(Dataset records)
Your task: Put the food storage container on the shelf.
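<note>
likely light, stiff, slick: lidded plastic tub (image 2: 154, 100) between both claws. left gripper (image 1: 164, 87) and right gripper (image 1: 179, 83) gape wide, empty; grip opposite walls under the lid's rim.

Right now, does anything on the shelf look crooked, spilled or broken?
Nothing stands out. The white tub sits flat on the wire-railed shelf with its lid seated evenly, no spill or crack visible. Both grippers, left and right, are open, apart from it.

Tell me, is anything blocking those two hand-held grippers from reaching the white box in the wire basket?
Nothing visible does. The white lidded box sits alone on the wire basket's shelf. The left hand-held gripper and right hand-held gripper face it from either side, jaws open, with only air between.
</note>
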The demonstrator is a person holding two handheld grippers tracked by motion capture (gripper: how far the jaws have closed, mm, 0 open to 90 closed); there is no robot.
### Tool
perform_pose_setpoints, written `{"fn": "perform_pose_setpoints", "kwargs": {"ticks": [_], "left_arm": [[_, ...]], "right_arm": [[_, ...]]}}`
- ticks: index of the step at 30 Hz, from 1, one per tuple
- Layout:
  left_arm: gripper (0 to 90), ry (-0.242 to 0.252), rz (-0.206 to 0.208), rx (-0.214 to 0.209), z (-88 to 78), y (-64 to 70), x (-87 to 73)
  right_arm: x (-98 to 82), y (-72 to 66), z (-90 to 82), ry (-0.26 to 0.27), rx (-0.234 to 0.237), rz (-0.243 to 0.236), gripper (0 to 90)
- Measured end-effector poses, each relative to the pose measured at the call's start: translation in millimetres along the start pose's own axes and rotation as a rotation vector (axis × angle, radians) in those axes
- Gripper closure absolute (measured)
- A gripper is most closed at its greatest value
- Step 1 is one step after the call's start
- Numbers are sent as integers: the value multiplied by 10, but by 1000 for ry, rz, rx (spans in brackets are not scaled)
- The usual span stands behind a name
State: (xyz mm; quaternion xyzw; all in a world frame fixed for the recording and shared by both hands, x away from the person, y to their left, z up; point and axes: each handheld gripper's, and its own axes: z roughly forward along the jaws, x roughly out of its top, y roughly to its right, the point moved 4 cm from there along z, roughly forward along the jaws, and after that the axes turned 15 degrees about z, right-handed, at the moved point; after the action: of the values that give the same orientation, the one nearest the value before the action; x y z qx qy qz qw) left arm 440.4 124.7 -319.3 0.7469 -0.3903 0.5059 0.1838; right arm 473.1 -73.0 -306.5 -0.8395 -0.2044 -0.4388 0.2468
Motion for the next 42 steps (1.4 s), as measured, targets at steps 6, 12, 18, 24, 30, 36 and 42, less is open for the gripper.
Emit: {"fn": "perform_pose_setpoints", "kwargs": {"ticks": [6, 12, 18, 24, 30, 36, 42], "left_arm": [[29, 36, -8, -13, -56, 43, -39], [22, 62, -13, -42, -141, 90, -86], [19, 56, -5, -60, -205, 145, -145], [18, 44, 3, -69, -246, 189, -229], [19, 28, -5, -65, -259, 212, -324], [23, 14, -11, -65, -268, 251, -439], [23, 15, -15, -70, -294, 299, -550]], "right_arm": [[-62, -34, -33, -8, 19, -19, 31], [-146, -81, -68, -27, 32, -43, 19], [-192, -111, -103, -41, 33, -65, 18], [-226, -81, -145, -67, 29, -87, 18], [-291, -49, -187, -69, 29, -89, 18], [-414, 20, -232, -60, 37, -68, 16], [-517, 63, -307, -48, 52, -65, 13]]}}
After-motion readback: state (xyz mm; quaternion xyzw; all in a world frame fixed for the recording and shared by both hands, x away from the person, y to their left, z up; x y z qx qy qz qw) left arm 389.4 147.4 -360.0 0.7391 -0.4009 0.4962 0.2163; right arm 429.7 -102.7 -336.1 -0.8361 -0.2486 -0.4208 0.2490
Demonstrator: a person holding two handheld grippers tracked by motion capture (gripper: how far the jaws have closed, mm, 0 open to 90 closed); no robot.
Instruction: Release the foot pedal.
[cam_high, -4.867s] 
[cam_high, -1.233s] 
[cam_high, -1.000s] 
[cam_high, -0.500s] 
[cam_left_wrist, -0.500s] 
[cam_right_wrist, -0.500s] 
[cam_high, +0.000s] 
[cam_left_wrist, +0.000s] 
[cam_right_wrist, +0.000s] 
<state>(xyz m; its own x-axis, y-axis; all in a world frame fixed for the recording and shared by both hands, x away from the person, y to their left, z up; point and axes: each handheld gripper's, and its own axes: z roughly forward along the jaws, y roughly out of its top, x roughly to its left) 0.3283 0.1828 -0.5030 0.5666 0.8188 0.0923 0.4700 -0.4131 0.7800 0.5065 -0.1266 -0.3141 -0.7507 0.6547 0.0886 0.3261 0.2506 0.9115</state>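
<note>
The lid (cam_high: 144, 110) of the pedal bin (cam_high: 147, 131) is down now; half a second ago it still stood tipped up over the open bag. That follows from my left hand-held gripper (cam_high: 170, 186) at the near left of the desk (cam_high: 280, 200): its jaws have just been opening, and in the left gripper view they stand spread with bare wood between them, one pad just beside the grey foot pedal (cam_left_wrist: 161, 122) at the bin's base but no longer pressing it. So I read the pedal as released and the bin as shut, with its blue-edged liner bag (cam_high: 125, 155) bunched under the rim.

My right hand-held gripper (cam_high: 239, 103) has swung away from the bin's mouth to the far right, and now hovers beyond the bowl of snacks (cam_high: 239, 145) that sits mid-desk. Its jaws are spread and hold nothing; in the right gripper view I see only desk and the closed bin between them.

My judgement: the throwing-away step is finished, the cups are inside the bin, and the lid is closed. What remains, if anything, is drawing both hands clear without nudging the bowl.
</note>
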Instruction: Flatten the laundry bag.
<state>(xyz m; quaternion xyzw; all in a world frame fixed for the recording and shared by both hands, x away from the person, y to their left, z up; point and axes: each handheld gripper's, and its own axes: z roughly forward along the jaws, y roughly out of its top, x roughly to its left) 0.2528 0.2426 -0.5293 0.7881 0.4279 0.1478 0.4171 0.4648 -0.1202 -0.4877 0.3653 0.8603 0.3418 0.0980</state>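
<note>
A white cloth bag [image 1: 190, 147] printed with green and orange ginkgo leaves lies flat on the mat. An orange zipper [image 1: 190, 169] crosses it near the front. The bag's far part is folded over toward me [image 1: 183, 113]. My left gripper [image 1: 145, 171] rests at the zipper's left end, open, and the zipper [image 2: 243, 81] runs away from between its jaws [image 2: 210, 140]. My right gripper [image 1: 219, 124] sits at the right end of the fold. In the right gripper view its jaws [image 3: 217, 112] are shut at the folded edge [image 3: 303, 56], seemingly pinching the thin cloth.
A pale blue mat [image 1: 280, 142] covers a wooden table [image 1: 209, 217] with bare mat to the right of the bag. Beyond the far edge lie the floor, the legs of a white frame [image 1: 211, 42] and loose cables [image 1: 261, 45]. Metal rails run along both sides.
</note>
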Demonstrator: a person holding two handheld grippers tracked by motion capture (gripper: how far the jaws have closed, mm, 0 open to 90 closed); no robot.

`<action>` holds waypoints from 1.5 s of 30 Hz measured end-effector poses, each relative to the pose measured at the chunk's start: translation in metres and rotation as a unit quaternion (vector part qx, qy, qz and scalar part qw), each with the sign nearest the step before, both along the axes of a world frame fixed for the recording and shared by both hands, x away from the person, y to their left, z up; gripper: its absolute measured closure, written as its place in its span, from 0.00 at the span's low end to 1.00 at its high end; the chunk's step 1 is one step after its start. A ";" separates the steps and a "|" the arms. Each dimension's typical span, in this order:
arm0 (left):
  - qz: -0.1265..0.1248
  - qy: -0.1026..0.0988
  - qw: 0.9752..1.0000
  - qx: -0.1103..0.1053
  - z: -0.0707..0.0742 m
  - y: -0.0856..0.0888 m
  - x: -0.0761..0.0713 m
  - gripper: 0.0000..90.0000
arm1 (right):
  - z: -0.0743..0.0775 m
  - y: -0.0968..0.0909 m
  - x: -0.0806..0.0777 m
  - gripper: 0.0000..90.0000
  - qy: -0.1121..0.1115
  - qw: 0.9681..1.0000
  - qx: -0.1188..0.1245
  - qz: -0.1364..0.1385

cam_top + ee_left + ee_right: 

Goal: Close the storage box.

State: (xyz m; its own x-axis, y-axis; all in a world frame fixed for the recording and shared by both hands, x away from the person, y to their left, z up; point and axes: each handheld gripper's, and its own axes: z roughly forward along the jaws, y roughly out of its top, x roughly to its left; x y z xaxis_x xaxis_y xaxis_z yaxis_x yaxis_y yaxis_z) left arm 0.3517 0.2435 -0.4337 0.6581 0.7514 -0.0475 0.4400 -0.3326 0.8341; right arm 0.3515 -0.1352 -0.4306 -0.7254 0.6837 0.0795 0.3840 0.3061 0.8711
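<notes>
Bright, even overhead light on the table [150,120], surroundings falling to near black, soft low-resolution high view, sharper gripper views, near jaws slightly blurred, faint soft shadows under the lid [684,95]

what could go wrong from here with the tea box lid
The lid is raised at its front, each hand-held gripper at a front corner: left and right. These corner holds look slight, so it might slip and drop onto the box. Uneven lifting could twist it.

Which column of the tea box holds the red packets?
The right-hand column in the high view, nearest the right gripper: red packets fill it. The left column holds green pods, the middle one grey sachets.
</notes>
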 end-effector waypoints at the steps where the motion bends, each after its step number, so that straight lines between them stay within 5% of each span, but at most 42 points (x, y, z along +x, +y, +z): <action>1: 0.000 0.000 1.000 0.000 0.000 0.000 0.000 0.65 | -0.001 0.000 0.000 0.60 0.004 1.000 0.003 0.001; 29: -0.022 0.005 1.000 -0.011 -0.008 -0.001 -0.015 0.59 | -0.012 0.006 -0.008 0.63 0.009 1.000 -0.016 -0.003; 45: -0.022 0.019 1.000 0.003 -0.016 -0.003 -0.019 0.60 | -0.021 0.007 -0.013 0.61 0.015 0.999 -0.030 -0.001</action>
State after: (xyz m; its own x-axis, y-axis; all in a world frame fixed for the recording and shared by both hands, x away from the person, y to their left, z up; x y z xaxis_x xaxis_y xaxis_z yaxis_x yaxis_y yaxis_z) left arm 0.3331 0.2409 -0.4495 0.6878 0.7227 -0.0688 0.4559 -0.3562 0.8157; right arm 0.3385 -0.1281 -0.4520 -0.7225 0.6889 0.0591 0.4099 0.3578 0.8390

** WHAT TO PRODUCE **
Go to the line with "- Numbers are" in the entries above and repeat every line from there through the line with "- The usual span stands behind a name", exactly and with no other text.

** PROBLEM SOLUTION **
- Numbers are sent as integers: the value multiplied by 10, but by 1000 for ry, rz, rx (spans in brackets are not scaled)
- The usual span stands behind a name

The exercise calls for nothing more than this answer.